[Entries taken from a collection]
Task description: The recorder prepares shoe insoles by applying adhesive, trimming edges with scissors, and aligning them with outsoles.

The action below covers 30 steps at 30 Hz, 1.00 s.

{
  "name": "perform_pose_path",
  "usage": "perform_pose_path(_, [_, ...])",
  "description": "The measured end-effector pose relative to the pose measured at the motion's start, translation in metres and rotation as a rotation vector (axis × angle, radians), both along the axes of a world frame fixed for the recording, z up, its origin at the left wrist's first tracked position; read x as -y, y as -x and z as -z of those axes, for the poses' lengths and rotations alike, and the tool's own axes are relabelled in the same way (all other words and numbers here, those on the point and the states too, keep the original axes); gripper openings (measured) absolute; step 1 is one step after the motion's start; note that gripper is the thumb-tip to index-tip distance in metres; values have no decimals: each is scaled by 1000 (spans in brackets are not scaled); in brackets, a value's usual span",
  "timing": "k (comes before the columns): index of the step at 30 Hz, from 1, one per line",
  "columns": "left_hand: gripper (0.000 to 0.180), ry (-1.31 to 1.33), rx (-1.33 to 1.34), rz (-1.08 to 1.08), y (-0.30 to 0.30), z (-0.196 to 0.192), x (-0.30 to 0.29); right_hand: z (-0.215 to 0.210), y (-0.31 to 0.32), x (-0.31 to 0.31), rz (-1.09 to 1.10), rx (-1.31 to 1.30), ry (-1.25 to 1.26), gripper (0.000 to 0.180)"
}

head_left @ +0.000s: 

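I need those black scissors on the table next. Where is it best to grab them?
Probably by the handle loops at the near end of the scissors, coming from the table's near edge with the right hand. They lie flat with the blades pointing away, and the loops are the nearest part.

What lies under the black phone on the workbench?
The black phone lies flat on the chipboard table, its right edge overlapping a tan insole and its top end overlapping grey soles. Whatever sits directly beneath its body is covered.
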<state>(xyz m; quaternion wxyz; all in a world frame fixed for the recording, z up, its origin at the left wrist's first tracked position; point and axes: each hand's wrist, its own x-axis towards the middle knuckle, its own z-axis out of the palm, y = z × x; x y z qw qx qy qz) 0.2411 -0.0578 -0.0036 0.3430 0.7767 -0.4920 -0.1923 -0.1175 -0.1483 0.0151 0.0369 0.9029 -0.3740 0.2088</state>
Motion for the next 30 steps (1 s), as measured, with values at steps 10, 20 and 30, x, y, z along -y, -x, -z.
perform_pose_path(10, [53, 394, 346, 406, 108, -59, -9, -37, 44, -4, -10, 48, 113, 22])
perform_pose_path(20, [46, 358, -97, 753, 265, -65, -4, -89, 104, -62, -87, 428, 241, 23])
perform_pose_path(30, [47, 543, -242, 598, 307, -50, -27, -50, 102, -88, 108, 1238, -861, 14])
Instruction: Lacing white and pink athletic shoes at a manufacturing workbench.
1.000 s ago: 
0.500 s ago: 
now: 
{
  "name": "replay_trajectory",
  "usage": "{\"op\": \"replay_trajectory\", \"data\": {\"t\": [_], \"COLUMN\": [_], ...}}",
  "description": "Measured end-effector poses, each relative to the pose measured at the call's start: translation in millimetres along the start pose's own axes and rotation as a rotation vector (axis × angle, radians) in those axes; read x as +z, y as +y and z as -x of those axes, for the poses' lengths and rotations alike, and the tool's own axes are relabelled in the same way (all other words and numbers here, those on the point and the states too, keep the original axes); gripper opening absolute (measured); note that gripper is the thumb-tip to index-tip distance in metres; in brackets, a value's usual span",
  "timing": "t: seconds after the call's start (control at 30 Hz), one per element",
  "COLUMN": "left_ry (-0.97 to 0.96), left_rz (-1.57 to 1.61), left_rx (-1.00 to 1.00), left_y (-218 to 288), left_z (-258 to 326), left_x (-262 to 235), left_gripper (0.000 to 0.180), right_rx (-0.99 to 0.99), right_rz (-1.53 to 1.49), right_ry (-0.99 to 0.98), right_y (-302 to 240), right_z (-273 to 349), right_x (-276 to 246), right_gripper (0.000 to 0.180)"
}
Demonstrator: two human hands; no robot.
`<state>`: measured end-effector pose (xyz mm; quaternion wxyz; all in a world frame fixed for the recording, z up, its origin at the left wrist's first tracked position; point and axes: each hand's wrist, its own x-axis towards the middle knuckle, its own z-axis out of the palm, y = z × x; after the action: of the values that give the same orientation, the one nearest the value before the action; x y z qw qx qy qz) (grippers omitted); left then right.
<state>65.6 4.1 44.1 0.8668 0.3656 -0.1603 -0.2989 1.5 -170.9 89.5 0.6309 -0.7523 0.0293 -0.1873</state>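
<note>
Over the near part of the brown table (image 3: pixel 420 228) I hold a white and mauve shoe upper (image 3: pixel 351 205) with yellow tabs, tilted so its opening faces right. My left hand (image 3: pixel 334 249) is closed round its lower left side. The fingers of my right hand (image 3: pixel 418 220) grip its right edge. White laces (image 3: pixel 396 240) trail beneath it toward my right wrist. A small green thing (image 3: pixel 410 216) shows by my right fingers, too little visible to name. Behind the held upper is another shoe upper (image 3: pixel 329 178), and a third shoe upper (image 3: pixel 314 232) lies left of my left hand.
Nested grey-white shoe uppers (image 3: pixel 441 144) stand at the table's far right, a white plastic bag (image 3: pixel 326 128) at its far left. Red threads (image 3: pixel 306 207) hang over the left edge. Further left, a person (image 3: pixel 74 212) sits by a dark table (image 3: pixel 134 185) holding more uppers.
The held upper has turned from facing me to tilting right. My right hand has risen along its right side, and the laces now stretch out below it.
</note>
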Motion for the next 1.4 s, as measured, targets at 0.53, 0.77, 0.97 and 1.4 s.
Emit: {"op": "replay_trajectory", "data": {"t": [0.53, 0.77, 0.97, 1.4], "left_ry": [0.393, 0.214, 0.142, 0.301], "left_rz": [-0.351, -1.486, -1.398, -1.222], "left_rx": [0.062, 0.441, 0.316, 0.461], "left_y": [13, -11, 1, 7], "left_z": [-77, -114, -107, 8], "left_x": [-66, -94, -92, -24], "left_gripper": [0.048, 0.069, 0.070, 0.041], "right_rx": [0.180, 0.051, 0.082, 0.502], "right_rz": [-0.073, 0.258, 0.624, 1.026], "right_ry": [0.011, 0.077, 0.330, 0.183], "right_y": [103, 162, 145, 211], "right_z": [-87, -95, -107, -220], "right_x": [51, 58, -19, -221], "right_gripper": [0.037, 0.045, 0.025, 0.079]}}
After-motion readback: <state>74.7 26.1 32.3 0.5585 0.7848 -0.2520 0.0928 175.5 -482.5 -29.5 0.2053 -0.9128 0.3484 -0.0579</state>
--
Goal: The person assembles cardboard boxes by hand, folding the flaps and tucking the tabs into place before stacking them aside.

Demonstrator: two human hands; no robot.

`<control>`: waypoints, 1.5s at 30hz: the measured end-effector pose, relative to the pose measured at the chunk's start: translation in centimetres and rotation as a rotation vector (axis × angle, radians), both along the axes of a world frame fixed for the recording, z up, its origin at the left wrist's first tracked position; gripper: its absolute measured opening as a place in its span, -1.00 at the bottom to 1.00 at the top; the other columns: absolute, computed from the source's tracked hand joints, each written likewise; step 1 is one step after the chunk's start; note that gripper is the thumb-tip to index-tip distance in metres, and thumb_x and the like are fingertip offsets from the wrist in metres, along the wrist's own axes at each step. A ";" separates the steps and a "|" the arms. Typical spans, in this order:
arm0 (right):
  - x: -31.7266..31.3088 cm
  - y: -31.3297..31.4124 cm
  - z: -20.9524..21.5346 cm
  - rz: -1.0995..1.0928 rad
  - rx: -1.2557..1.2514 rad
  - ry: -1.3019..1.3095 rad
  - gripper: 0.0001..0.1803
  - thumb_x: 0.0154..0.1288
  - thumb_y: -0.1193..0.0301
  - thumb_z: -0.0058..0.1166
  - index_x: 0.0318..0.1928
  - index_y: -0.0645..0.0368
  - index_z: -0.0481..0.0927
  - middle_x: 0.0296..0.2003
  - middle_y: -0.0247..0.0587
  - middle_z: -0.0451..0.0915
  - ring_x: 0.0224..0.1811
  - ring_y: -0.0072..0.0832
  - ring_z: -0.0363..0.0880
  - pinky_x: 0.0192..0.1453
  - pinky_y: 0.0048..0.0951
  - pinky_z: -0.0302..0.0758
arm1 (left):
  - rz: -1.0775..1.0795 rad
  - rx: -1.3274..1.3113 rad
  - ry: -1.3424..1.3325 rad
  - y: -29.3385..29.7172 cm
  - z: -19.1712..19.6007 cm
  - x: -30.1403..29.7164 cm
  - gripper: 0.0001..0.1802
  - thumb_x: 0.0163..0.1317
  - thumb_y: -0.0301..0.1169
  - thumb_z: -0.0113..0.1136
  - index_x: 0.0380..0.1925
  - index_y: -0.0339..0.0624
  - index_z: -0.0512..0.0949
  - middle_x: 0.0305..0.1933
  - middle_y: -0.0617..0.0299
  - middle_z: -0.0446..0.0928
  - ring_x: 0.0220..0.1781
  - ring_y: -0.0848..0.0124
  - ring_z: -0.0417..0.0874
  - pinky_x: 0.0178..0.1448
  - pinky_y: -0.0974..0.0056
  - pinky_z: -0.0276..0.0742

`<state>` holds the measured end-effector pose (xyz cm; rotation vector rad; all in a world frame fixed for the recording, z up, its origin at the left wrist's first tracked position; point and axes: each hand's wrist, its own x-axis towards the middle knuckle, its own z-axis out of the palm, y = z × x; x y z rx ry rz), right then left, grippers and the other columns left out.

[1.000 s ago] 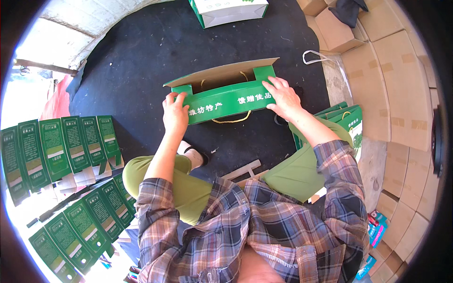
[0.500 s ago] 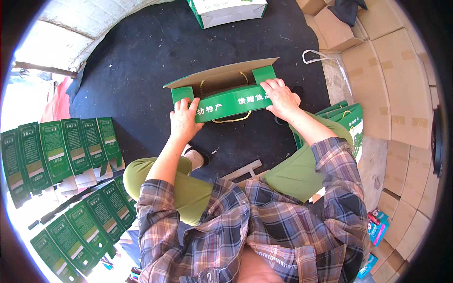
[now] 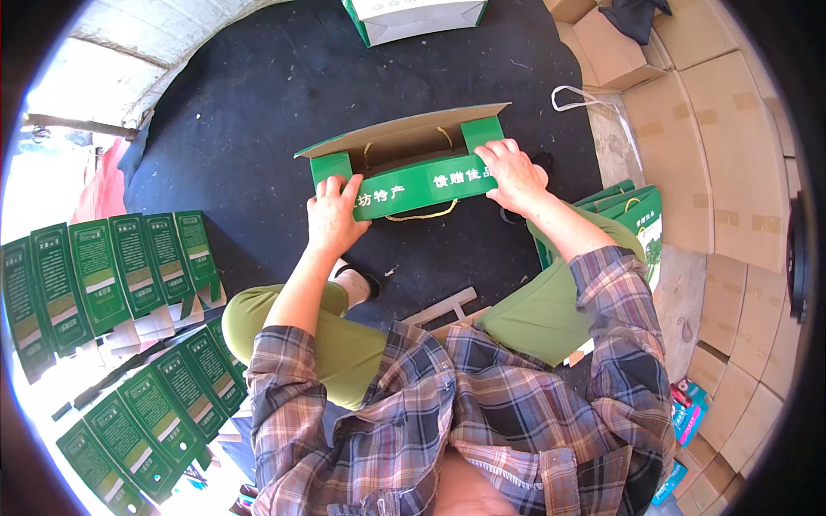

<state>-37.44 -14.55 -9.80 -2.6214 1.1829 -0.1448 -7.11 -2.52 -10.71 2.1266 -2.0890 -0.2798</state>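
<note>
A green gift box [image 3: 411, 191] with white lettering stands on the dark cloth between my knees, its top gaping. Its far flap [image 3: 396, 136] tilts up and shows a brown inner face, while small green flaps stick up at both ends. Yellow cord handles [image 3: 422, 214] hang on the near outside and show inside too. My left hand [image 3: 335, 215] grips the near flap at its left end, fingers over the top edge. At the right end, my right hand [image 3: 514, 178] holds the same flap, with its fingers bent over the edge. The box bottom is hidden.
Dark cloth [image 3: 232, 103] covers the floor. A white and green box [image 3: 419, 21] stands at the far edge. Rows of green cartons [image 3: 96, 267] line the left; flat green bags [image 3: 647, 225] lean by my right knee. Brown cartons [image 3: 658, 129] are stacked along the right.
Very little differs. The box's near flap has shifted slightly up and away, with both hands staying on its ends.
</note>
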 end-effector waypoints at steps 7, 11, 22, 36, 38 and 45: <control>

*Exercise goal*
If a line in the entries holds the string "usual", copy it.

*Answer section*
  "description": "The measured end-effector pose relative to the pose measured at the motion's start, translation in metres and rotation as a rotation vector (axis × angle, radians), both along the axes of a world frame fixed for the recording, z up, its origin at the left wrist's first tracked position; read x as -y, y as -x and z as -z of those axes, for the poses' lengths and rotations alike, and the tool's own axes are relabelled in the same way (all other words and numbers here, those on the point and the states too, keep the original axes); gripper openings (measured) absolute; step 1 is one step after the motion's start; note that gripper is the thumb-tip to index-tip distance in metres; values have no decimals: each is scaled by 1000 (spans in brackets are not scaled); in brackets, a value's usual span",
  "description": "Measured end-effector poses, each relative to the pose measured at the call's start: translation in millimetres along the start pose's own axes and rotation as a rotation vector (axis × angle, radians) in those axes; read x as +z, y as +y and z as -x of those axes, for the poses' lengths and rotations alike, and the tool's own axes are relabelled in the same way (all other words and numbers here, those on the point and the states too, keep the original axes); gripper opening absolute (measured); note that gripper is the thumb-tip to index-tip distance in metres; in brackets, a value's usual span",

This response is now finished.